Oui il devient sage apprenti à défaut de pouvoir être un apprenti sage.

Il n’est pas le seul à se jeter dans le bain dakarois à la recherche d’une nouvelle manière de faire sa vie. Tous se retrouvent devant le délicat choix du métier dans lequel il la feront cette vie, le seul apprentissage qu’ils ont reçue jusqu’à présent étant bien peu utile.

Il y a par exemple D le sérère qui est chauffeur. Il est venu à Dakar adolescent, se faire laveur de voitures. Il a pratiquement appris les rudiments de la conduite par promiscuité intense avec celles-ci. Puis il a passé le permis, sésame vers les métiers de la conduite et du transport. Pour quelqu’un qui ne lit pas le français (il déchiffre l’arabe, appris à l’école coranique), l’obstacle n’était pas mince. Il a ensuite conduit clandestinement, de nuit, un taxi avant de finir chauffeur chez un particulier. Sa volonté est toute tendue vers un autre type de permis qui lui donnera l’accès aux poids lourds. Il se rêve conducteur de camions dans une usine je crois.

K est son petit frère. Il a à peine douze ans et le soir parfois, il passe chercher son frère, et on peut percevoir derrière son visage fatigué, l’ombre du sourire de gamin insouciant et le regard rêveur de l’enfant qu’il est encore. Il est apprenti chez un peintre. Ses aînés lui ont choisi cette voie en pariant peut être sur le boom immobilier que connaît Dakar. Plus grand, il réunira peut être de quoi acheter son matériel et devenir peintre indépendant.

Un autre s’est mis à la menuiserie et a rejoint un atelier qui fait de superbes meubles exposés sur la Corniche Ouest, au bord de la baie de Soumbédioune. Il a commencé par les travaux de rabotage et de ponçage et finira par faire des ensembles magnifiques pour chambre à coucher ou salon de luxe. Un des artisanats les plus florissants du Sénégal.

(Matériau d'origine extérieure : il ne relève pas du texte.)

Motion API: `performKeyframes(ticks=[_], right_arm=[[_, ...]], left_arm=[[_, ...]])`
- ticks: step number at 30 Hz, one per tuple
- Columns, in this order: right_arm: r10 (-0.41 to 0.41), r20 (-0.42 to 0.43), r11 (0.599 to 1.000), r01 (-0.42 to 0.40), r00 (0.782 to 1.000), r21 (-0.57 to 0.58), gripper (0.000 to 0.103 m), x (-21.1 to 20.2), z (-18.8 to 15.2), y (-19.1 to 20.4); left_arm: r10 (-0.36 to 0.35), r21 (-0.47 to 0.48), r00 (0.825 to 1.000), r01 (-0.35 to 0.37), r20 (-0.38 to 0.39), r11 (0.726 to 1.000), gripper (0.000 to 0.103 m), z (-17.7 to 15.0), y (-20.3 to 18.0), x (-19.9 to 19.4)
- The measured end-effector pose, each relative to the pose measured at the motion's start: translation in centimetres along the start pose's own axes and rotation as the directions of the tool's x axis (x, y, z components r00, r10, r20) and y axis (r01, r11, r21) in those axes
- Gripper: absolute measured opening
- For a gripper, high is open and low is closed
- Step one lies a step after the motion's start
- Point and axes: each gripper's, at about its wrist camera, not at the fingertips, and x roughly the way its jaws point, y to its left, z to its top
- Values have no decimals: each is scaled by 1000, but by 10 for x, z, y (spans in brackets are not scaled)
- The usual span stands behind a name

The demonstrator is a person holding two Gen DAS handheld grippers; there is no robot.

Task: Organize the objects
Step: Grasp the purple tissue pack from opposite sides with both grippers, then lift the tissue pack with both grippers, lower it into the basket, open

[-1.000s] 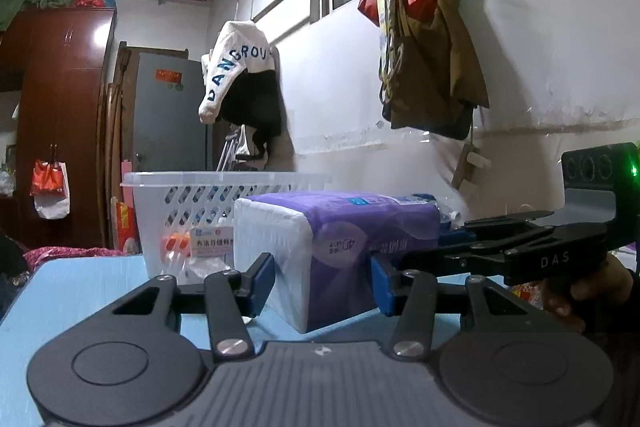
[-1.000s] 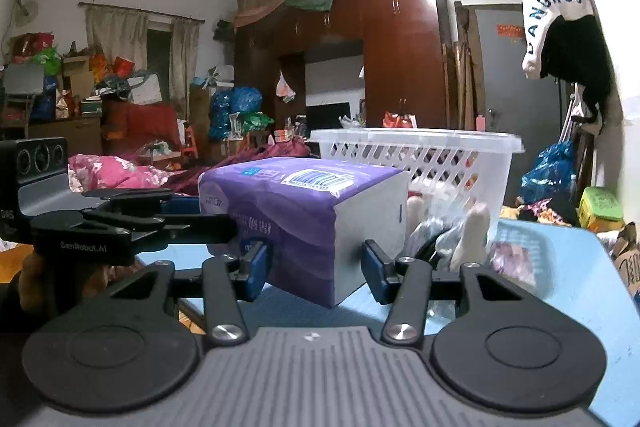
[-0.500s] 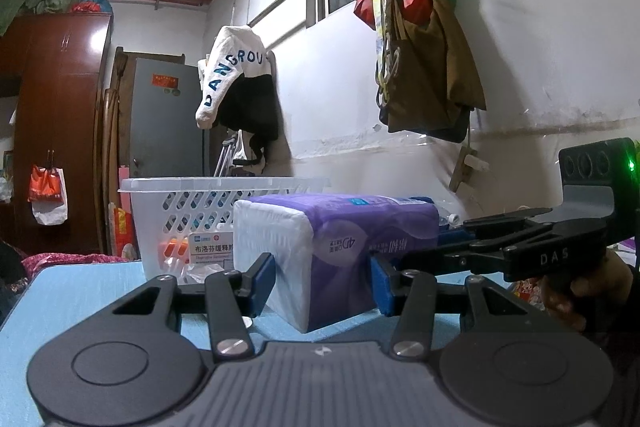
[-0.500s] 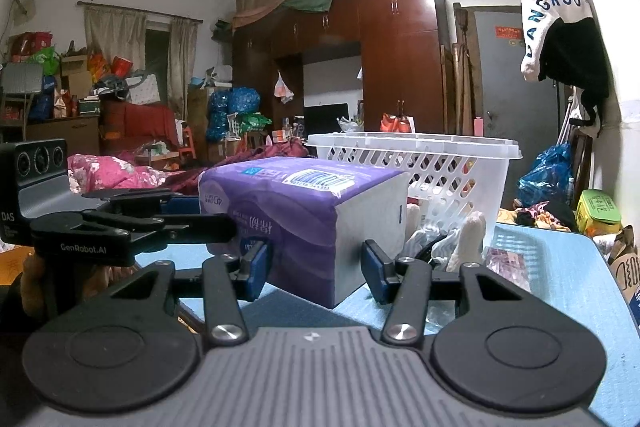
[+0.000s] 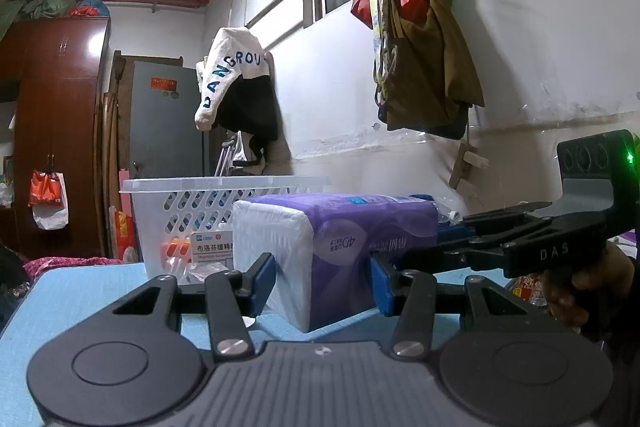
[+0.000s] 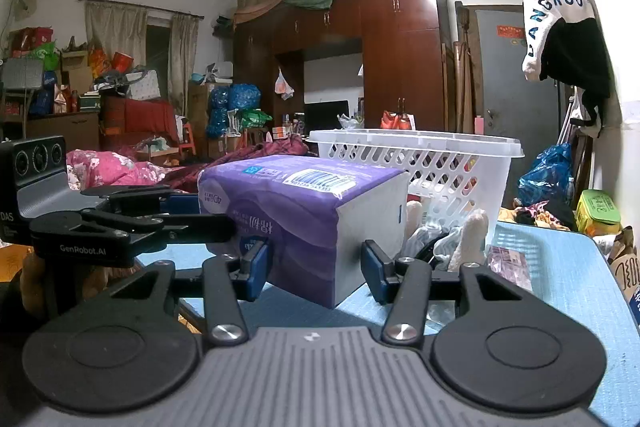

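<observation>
A purple and white tissue pack [image 5: 336, 251] is held above the blue table [image 5: 80, 291] between both grippers; it also shows in the right wrist view [image 6: 304, 223]. My left gripper [image 5: 323, 285] is shut on one corner of it. My right gripper [image 6: 314, 269] is shut on the opposite corner. Each gripper shows in the other's view, the right one [image 5: 520, 247] and the left one [image 6: 120, 227]. A white slotted basket [image 5: 192, 203] stands behind the pack, with small items inside [image 6: 452, 179].
Socks and cloth items [image 6: 452, 243] and a small patterned packet [image 6: 508, 263] lie on the table by the basket. Bags [image 5: 424, 55] and a jacket [image 5: 236, 87] hang on the wall. A wardrobe [image 6: 400, 59] stands behind.
Both grippers have lifted the tissue pack slightly, so the basket and table now sit lower in the views. The grip on the pack is unchanged.
</observation>
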Motion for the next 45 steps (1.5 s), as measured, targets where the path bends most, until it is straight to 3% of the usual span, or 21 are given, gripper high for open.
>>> performKeyframes(ticks=[17, 23, 28, 34, 39, 45], right_arm=[[-1, -2, 1000, 1, 1000, -5, 53, 0, 1, 0], [-6, 31, 999, 7, 1000, -32, 52, 7, 36, -10], [-33, 48, 998, 35, 998, -43, 52, 23, 74, -33], [-69, 13, 997, 69, 998, -25, 52, 61, 110, -72], [-101, -43, 995, 101, 994, -17, 52, 92, 121, -98], [-142, -134, 990, 143, 981, -2, 53, 131, 119, -112]], left_arm=[[4, 10, 1000, -4, 12, 1000, 53, 2, -1, -2], [21, 35, 999, -23, 43, 999, 53, 38, 10, 10], [33, 77, 998, -36, 44, 996, 53, 86, 23, 45], [59, 72, 998, -58, -12, 996, 53, 127, 48, 104], [81, 16, 993, -80, -85, 997, 53, 138, 73, 155], [99, -74, 977, -114, -190, 991, 54, 127, 105, 200]])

Mon petit cousin, pour revenir à lui, a choisi d’en découdre avec la couture. Le voila donc apprenti chez un tailleur ami de son tuteur. Il y fera au début du rapiéçage, joindra les morceaux quand son patron fera la coupe, fera les boutons, repassera, livrera. Lui aussi un jour peut être, devenu couturier expérimenté, ouvrira son atelier et coudra de superbes boubous en Bazin aux couleurs chatoyantes et aux broderies très élaborées qu’un coquet « tonton » sera prêt à payer une fortune pour pourvoir porter, laissant les pans amidonnés voler et claquer dans la brise de Takussan tandis qu’il marchera vers sa drianke rêvant déjà des effluves épicées d'encens savemment mélangés qu'elle brulé pour embaumer la pièce où ...

Oh! Pardon je digresse...

Voila le vivier de l’artisanat Sénégalais : ces milliers d’ex apprentis dont le labeur quotidien équipe la majorité des Sénégalais.

Au-delà du destin commun de la majorité d’entre eux, enfant des champs devenus artisans dans les villes, ce sont les filières d’apprentissage de ces métiers, ou plutôt l’absence de filière qui interpelle.

En effet comme les travaux des champs pour nos parents, c’est encore sur le tas que tout s’apprend. Là encore, un minorité de gens d’exception deviendront de véritable maîtres dans leur art. La grande majorité hélas restera dans une moyenne plutôt médiocre.

Je pense du coup aux filières modernes d’apprentissages français (avec des CAP même pour la boulangerie), ou des vielles filières allemandes qui relève encore du compagnonnage produisant des « maîtres » et je me demande si cela peut marcher notre affaire ….

En effet si je récapitule bien, les jeunes du monde rural arrivent tous en ville pour s’investir dans des métiers qu’ils n’apprendront jamais formellement ?

Est il possible qu'il se développe dans ces conditions une production de qualité ou des circuits profitables pour les artisants?